Records provided

○ ○ ○

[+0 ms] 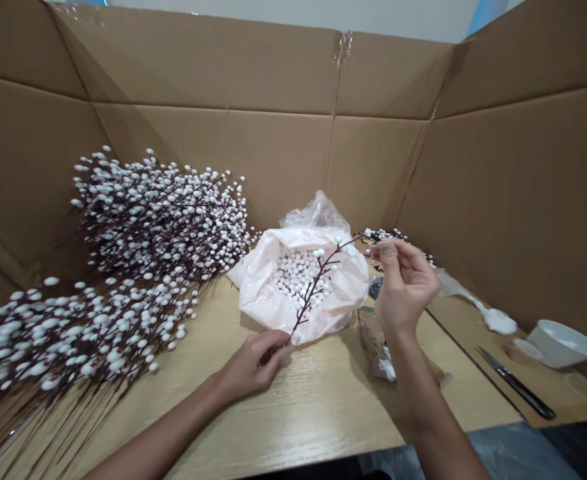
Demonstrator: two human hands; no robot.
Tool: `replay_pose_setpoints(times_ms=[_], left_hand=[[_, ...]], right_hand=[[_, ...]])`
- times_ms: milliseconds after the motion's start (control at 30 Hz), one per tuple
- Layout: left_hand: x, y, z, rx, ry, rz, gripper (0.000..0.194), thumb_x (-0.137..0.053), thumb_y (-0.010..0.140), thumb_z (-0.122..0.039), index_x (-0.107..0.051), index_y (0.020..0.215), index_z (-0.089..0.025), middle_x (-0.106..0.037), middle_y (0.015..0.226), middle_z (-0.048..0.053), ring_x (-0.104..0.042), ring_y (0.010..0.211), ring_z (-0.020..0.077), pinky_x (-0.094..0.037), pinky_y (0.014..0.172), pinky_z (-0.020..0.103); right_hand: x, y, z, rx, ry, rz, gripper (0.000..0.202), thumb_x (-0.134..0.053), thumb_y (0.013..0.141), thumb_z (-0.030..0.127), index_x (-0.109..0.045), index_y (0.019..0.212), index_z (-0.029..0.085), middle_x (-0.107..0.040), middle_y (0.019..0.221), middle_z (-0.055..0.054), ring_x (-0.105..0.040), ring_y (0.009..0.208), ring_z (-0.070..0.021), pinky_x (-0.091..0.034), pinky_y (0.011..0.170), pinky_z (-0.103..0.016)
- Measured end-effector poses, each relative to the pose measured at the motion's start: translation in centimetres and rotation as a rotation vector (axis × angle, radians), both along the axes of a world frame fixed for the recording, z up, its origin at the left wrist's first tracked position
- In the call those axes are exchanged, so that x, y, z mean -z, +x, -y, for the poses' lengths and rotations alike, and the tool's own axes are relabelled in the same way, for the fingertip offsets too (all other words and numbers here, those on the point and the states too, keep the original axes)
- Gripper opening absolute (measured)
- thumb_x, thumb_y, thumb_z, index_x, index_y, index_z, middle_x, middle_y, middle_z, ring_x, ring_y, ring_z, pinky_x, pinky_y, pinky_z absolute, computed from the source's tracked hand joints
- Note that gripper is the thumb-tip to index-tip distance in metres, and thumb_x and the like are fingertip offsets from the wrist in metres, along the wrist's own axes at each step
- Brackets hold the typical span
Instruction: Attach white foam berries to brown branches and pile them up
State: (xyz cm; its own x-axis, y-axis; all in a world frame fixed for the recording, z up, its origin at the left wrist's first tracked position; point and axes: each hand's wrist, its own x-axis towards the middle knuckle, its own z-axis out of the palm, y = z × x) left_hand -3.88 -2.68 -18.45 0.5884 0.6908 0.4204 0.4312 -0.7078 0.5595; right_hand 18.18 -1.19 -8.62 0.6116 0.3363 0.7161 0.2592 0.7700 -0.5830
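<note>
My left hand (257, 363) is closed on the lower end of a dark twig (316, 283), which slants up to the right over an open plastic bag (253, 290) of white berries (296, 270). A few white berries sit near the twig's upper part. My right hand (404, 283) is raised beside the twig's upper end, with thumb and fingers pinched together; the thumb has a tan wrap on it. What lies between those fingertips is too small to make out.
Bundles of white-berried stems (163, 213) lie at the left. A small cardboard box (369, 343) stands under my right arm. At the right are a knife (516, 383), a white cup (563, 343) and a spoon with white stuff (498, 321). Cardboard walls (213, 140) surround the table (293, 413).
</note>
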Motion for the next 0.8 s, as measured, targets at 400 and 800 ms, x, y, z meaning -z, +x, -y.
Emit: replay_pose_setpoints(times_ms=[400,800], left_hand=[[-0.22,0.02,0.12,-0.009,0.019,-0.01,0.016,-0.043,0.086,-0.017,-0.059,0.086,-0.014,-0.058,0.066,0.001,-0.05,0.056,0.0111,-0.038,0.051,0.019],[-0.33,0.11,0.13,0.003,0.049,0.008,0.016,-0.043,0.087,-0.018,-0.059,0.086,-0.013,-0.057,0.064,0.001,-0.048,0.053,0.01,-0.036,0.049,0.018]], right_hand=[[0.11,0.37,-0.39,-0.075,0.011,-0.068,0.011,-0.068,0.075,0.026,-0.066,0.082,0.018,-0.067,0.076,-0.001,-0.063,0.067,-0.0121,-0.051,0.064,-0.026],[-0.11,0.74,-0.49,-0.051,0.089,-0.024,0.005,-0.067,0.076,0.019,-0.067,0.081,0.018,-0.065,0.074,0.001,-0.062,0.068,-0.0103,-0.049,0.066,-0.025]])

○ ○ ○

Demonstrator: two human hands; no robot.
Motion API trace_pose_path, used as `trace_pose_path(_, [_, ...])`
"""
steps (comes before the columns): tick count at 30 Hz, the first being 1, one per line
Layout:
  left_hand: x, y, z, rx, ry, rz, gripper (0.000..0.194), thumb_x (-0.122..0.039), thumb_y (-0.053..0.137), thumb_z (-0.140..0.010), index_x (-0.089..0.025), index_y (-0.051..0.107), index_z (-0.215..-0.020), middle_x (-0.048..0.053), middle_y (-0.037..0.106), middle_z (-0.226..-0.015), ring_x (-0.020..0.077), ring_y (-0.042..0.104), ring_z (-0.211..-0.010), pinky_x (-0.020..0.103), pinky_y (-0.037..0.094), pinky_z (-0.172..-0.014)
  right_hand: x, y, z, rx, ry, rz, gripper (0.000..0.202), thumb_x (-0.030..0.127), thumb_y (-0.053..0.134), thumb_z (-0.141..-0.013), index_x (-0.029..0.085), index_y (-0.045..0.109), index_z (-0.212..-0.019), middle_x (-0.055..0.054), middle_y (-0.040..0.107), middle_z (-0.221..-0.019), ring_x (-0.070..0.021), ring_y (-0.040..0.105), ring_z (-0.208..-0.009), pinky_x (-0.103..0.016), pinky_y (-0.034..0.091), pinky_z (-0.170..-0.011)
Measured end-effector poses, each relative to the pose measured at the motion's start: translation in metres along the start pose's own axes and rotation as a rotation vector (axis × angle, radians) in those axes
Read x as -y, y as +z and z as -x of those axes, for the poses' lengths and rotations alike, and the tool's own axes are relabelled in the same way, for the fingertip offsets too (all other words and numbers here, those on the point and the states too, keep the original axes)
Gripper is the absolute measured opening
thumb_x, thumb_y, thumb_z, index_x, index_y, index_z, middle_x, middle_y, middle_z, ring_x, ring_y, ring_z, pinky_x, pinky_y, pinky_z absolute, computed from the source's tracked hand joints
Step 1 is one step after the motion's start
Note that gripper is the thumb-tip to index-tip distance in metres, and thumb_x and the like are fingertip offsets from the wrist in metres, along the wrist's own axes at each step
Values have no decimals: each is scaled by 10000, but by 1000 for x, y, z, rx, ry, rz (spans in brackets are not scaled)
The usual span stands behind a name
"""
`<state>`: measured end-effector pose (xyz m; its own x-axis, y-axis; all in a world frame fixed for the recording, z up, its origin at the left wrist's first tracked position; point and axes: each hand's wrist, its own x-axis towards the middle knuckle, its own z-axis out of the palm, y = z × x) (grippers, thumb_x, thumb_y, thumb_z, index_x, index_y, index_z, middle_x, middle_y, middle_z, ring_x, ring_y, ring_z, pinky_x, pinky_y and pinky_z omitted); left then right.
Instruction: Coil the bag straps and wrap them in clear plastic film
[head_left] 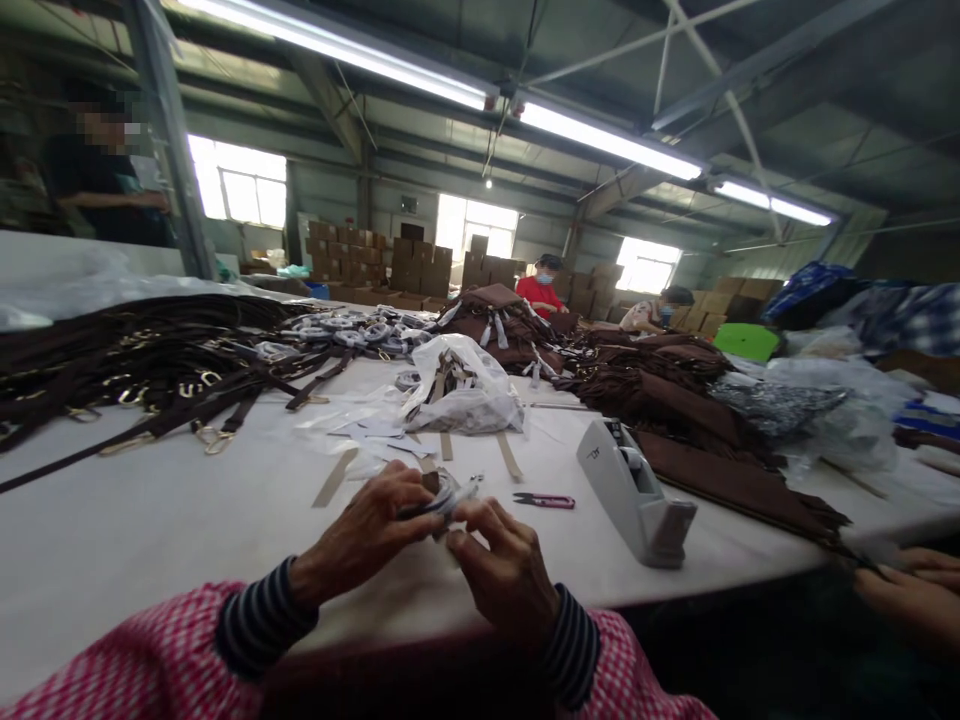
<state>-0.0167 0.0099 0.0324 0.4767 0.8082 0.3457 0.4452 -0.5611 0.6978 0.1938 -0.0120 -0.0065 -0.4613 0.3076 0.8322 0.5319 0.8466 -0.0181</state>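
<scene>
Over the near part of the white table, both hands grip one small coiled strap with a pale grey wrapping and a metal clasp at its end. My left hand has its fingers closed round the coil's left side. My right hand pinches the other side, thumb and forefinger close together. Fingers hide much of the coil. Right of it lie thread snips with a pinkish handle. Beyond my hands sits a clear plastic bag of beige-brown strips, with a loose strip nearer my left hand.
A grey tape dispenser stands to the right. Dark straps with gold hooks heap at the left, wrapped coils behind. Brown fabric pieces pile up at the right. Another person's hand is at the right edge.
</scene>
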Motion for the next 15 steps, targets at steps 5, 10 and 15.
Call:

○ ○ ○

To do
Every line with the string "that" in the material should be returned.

Solution to the problem
- In the call those axes are exchanged, so that x, y, z mean -z, +x, -y, for the poses' lengths and rotations alike, and the tool's own axes are relabelled in the same way, for the fingertip offsets too (all other words and numbers here, those on the point and the states too, keep the original axes)
- Note that gripper is the thumb-tip to index-tip distance in metres, and thumb_x and the like are fingertip offsets from the wrist in metres, along the wrist's own axes at each step
Note that gripper is the thumb-tip to index-tip distance in metres, and thumb_x and the like are fingertip offsets from the wrist in metres, along the wrist's own axes at each step

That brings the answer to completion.